The entire package is great. The iPhone is a wonderful device, the SDK is quite good even in its infancy, and the app store as distribution is huge. I love that Apple is going for broke in making iPhone the mobile platform — but I am saddened by the compromises being made to get there.
A large part of the reason the iPhone was so exciting when Apple announced it was because they were forcing AT&T to change. The iPhone had no AT&T branding on the device itself; Apple pushed AT&T to innovate by creating visual voicemail; Apple sold the iPhone at a premium price with no subsidy, which reduced the telecom’s relative power and shifted more of it to the manufacture; and most emblematically, the iPhone was activated at home, through iTunes.
To secure iPhone as the dominant mobile platform, Apple is dropping prices.

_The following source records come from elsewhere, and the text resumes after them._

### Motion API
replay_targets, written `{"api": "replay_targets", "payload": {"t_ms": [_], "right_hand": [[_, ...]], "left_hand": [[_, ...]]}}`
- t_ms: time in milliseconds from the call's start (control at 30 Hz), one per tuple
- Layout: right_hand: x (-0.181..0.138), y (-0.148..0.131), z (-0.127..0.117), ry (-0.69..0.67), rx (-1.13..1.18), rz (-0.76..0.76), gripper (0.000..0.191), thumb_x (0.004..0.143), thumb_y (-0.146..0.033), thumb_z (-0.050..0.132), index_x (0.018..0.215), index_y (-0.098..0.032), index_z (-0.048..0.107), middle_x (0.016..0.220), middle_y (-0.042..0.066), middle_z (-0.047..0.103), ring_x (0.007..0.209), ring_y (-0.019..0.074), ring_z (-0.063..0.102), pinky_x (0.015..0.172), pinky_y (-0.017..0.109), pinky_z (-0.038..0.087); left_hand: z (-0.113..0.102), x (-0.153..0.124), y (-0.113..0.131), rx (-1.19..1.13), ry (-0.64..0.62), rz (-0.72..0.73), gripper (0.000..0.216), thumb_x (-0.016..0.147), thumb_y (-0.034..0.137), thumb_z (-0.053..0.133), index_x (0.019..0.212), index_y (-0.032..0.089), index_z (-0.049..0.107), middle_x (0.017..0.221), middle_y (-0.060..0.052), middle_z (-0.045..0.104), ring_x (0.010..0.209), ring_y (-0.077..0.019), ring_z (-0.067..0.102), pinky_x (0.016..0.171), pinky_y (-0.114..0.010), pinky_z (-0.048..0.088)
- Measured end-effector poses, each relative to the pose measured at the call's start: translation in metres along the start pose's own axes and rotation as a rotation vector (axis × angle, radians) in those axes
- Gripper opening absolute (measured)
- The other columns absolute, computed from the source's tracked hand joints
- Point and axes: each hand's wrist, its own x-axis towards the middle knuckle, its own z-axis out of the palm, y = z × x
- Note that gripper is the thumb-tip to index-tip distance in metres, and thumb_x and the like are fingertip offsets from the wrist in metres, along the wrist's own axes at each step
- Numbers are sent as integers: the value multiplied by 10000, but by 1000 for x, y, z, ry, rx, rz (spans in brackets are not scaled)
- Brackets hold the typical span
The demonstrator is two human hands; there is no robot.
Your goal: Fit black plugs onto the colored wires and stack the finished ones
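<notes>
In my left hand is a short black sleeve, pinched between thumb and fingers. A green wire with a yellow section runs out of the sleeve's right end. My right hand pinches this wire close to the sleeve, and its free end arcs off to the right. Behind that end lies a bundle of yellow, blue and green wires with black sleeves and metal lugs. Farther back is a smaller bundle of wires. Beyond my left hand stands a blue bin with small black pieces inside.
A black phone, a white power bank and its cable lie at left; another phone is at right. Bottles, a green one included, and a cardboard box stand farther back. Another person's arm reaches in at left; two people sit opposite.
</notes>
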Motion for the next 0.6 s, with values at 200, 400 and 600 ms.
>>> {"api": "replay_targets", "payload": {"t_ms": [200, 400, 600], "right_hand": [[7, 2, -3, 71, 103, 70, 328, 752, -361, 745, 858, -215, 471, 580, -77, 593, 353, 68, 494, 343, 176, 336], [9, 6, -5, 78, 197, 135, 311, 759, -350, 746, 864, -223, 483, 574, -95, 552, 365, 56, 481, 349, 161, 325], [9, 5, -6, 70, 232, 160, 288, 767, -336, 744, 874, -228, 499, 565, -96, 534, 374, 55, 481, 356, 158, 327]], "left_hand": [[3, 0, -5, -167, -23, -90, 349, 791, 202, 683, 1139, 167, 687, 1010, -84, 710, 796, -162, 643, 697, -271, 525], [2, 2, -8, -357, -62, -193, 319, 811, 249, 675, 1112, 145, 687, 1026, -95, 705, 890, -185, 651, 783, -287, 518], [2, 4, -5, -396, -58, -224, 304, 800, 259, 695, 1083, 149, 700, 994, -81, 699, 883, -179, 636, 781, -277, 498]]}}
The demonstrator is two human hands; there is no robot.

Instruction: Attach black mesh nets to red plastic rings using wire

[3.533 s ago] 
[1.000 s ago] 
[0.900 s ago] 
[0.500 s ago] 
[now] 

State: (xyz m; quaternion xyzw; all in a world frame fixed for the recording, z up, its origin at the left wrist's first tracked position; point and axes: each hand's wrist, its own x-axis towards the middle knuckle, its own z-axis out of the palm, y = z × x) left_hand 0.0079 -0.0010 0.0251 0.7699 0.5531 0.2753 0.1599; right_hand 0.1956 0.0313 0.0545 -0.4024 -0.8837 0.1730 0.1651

To do so, however, Apple has had to give in to what I would assume are AT&T’s demands: their revenue-sharing model is discarded, and instead, AT&T is subsidizing the iPhone to reduce the initial cost;1 iPhone is now subject the AT&T’s regular plan structure, which includes $30/month for data; and iPhones must be activated in-store.
This makes the entire concept of the iPhone a little less exciting to me. I loved it because with the iPhone, Apple was shifting focus away from the telecoms and back toward the device-makers. They were loosening the telecoms’ stranglehold on the mobile market by reducing their relative importance.
Now, to establish the iPhone as a platform, they are reinforcing their control. I am not saying it will not be worth it — the iPhone is a much better platform than any other company has even dreamed. But I am disappointed in the compromises it takes to get there.